▶ _Assignment_
Retype nothing except the lines below from the one with "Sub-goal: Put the" through the one with "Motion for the", exactly, with images left out.
---- Given data
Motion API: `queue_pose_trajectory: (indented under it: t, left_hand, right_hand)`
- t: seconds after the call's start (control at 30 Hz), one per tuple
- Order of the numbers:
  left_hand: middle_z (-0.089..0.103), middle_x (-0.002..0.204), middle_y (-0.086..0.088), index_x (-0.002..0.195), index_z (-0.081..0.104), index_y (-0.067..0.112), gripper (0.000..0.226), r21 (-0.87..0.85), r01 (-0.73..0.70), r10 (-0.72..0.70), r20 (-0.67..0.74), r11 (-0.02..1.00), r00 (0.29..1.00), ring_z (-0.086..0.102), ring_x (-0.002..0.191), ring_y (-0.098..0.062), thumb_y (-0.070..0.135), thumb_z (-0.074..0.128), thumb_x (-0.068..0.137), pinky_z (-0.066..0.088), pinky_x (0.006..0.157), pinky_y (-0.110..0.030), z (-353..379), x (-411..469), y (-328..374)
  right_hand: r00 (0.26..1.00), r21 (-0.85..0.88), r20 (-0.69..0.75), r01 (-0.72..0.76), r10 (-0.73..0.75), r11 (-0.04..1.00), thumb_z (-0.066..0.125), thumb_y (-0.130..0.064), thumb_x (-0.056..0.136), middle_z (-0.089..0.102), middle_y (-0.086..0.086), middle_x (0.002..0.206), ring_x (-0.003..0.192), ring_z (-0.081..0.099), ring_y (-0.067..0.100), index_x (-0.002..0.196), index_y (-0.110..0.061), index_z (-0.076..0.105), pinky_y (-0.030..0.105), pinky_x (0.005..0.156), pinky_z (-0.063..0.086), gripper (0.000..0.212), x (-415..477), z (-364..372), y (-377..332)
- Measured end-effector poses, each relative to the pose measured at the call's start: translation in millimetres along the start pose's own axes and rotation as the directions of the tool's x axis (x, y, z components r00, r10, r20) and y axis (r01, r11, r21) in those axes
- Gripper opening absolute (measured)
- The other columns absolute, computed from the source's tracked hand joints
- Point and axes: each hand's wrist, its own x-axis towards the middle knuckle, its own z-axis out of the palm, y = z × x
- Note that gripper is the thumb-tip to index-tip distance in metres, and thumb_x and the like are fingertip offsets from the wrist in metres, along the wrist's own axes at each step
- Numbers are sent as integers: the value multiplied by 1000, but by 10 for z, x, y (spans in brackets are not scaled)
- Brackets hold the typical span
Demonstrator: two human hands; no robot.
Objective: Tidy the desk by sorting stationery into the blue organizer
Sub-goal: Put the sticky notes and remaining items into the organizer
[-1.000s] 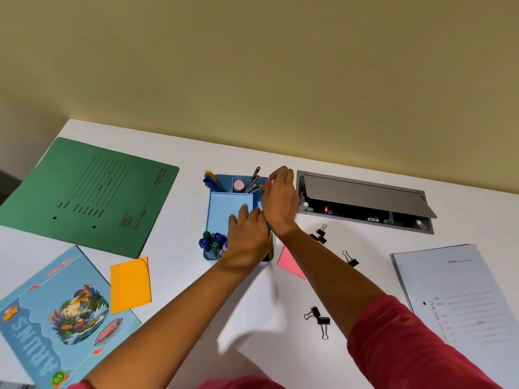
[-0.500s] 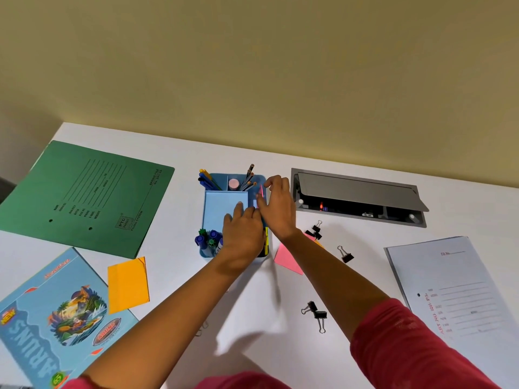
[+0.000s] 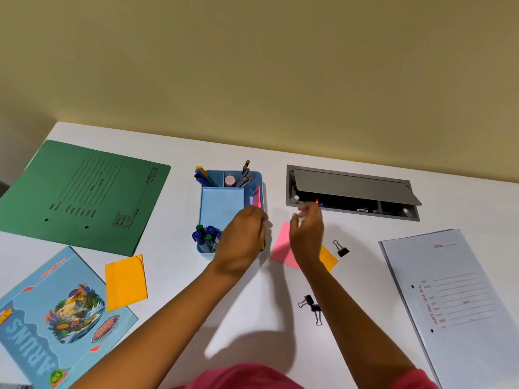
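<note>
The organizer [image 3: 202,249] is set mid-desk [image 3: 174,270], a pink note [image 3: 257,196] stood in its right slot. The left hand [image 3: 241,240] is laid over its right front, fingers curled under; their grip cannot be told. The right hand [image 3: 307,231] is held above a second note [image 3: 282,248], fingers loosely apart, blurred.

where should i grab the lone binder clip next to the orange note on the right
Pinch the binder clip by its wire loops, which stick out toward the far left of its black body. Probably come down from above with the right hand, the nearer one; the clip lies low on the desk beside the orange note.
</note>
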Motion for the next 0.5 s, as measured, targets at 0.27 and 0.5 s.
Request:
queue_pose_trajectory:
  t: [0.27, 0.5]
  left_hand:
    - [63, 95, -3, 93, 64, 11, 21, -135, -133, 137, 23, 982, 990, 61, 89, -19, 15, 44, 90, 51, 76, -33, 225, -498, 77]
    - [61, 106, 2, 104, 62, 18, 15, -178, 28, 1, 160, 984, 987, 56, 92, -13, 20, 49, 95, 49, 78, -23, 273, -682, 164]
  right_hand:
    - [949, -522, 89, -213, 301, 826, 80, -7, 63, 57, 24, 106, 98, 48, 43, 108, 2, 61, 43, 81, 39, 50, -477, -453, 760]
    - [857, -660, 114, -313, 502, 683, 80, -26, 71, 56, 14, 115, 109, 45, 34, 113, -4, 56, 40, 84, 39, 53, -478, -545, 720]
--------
▶ _Output for this exercise_
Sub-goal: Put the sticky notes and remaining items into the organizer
[-1.000s] 
[-0.500s] 
[+0.000s] 
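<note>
The organizer [image 3: 202,249] is set mid-desk [image 3: 174,270], a pink note [image 3: 257,196] stood in its right slot. The left hand [image 3: 241,240] is laid over its right front, fingers curled under; their grip cannot be told. The right hand [image 3: 307,231] is held above a second note [image 3: 282,248], fingers loosely apart, blurred.

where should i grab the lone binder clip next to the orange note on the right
Pinch the binder clip by its wire loops, which stick out toward the far left of its black body. Probably come down from above with the right hand, the nearer one; the clip lies low on the desk beside the orange note.
</note>
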Motion for the next 0.5 s, as measured, targets at 0.27 and 0.5 s.

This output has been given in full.